PROBLEM STATEMENT
Search the material for the word "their" and report each line where it turns up.

SOURCE MATERIAL
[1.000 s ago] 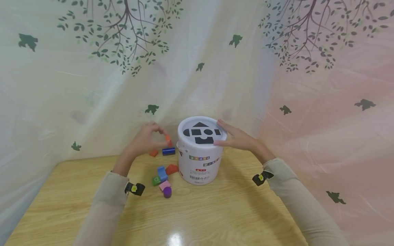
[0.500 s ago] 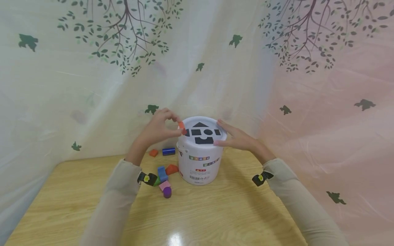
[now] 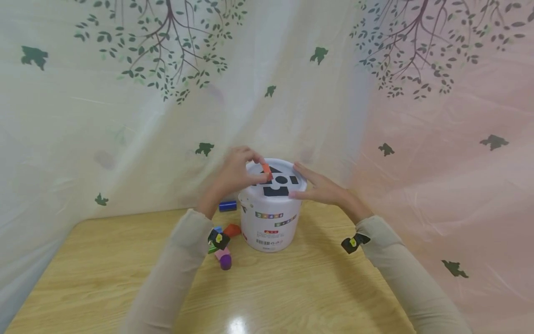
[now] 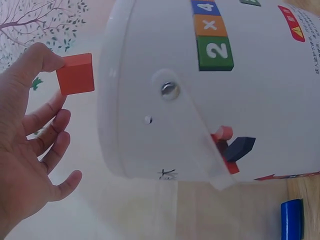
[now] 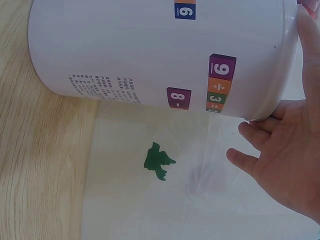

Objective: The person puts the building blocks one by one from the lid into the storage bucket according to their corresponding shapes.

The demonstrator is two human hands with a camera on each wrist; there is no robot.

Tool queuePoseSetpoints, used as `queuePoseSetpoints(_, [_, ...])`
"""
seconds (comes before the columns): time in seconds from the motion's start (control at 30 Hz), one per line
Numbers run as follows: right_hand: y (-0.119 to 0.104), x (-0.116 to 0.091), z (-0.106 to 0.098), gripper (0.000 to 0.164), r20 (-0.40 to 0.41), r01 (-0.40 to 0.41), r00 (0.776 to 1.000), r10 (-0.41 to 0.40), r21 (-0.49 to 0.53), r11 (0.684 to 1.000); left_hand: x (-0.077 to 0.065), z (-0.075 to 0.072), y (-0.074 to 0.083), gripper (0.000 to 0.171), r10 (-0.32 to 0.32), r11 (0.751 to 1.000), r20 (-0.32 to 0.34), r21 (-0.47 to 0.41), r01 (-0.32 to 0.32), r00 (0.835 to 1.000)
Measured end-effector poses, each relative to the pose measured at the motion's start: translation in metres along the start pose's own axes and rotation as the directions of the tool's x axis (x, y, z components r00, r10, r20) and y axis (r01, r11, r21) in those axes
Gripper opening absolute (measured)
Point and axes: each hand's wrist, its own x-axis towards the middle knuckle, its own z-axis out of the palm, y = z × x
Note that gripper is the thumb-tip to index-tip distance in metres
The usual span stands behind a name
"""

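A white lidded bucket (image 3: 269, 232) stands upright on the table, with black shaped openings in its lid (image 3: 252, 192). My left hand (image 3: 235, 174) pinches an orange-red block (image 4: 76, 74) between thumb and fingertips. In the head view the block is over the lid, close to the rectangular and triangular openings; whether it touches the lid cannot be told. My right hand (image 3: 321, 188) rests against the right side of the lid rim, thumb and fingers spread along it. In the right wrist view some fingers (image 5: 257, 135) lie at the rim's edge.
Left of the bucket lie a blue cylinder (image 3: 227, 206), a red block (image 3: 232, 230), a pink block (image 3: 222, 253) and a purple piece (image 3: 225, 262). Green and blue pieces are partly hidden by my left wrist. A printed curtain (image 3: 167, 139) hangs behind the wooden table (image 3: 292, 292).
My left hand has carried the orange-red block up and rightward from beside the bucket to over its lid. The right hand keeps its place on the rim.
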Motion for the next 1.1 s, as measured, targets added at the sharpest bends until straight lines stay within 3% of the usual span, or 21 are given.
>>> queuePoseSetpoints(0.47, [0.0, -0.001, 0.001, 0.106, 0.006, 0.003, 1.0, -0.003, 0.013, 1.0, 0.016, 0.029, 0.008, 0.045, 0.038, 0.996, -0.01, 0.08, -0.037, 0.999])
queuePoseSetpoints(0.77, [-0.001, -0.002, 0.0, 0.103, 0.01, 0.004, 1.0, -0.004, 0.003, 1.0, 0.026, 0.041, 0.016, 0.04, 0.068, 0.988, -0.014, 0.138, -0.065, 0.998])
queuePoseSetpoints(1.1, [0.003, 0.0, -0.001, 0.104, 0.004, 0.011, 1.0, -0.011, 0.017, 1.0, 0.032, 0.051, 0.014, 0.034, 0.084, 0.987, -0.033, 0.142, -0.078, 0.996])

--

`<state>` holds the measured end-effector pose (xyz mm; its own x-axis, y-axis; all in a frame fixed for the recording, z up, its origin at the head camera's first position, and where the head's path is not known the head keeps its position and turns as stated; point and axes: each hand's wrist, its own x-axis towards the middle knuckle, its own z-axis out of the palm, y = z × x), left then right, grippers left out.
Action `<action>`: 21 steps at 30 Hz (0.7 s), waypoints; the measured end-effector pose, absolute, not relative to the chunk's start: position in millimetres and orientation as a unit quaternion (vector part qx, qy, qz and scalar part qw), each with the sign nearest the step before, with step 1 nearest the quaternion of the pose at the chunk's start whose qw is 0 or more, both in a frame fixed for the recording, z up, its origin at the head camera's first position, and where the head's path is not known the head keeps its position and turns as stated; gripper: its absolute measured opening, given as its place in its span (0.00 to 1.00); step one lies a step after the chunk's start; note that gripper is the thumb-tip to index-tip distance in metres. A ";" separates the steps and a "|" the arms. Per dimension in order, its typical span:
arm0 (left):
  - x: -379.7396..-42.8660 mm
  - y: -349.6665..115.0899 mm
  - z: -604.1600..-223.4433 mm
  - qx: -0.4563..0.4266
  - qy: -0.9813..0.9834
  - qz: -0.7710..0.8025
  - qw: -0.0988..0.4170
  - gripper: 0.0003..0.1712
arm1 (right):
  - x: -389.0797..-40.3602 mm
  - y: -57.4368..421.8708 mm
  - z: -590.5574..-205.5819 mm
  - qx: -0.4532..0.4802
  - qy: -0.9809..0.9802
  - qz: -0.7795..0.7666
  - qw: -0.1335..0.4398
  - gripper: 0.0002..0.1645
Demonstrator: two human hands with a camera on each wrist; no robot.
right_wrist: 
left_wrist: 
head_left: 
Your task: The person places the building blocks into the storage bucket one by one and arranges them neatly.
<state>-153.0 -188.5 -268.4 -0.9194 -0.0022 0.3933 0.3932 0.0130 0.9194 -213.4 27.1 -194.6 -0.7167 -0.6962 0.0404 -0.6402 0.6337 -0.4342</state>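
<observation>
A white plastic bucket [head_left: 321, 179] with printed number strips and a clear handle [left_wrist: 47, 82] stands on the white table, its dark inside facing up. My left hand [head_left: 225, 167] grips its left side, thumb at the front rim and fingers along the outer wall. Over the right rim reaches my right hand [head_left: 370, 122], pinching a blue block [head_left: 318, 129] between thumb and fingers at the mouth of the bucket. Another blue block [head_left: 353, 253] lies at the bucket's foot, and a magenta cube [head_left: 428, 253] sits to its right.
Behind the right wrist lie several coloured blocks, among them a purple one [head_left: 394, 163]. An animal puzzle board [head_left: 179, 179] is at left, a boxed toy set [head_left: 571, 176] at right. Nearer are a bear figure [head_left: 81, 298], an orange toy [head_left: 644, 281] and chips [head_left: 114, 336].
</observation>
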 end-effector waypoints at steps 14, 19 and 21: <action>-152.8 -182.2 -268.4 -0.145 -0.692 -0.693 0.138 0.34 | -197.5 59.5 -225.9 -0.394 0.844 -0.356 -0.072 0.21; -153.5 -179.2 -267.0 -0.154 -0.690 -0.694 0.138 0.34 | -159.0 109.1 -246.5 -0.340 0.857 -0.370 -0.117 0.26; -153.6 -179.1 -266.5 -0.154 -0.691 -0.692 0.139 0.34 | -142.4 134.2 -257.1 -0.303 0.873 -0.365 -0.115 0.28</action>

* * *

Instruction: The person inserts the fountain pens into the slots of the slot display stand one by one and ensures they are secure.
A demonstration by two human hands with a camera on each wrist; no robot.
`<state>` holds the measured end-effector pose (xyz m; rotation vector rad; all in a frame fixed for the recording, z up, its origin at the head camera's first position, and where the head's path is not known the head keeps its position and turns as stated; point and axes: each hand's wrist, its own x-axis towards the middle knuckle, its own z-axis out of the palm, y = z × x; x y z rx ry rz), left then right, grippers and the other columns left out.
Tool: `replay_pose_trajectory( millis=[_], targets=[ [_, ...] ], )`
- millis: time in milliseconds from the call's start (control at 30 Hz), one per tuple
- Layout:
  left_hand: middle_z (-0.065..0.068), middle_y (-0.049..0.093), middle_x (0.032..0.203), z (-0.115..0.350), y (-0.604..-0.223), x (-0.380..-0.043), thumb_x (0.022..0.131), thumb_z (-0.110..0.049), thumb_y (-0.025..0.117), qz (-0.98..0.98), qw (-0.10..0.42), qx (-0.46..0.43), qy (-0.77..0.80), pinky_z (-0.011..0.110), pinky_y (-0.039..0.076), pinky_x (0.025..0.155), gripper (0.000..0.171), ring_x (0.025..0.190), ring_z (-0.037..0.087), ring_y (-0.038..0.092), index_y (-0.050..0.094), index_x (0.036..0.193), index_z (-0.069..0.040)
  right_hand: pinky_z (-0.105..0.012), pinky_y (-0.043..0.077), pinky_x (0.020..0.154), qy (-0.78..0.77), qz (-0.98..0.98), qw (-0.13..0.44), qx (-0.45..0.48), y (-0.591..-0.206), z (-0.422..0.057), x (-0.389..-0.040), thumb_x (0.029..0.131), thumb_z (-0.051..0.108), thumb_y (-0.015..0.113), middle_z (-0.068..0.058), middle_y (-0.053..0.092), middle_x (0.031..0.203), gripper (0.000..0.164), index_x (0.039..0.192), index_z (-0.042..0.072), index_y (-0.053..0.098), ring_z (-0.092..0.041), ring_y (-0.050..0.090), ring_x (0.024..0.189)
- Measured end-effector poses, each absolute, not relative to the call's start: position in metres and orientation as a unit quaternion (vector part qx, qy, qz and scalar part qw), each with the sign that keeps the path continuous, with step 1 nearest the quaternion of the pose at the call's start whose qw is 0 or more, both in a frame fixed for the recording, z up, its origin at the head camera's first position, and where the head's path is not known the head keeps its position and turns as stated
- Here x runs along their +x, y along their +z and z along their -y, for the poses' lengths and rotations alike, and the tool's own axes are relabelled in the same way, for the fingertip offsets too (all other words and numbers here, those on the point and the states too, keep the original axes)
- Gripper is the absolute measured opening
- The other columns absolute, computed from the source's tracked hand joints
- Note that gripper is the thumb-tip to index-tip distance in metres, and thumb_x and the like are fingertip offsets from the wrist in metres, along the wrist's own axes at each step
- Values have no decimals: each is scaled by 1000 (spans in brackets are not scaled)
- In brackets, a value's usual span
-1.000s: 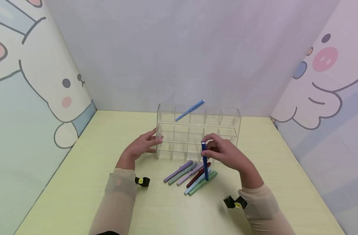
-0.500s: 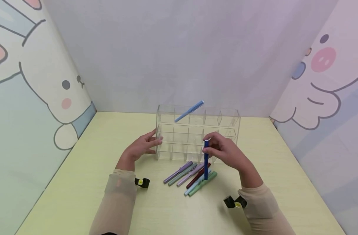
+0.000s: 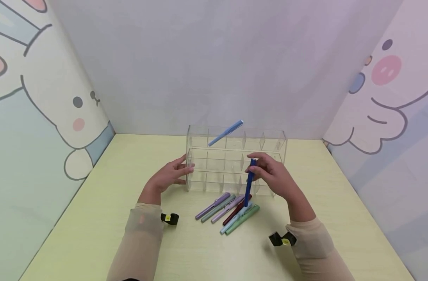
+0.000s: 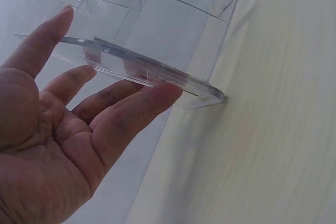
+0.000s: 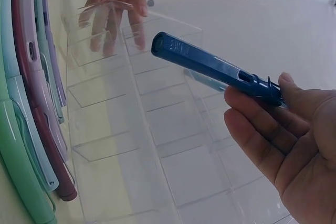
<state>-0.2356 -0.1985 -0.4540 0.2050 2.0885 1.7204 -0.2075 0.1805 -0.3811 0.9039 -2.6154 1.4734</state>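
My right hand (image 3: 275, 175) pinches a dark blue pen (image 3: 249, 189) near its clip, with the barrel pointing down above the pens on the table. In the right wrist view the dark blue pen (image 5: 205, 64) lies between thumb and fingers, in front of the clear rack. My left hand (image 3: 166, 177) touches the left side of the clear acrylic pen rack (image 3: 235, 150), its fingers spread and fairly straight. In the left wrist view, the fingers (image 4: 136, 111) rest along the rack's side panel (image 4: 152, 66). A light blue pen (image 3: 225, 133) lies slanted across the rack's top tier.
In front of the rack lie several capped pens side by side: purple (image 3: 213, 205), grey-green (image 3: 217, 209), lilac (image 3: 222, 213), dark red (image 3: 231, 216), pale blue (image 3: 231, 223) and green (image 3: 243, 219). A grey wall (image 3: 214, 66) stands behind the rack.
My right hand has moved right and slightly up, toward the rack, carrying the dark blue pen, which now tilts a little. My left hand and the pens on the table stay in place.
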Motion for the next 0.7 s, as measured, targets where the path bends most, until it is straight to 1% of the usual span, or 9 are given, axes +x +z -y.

EXERCISE SOLUTION
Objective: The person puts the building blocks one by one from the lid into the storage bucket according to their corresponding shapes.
- Here x runs along their +x, y along their +z and z along their -y, for the poses' lengths and rotations alike, and the tool's own axes are relabelled in the same way, for the fingertip offsets too (all other words and numbers here, those on the point and the states too, keep the original axes)

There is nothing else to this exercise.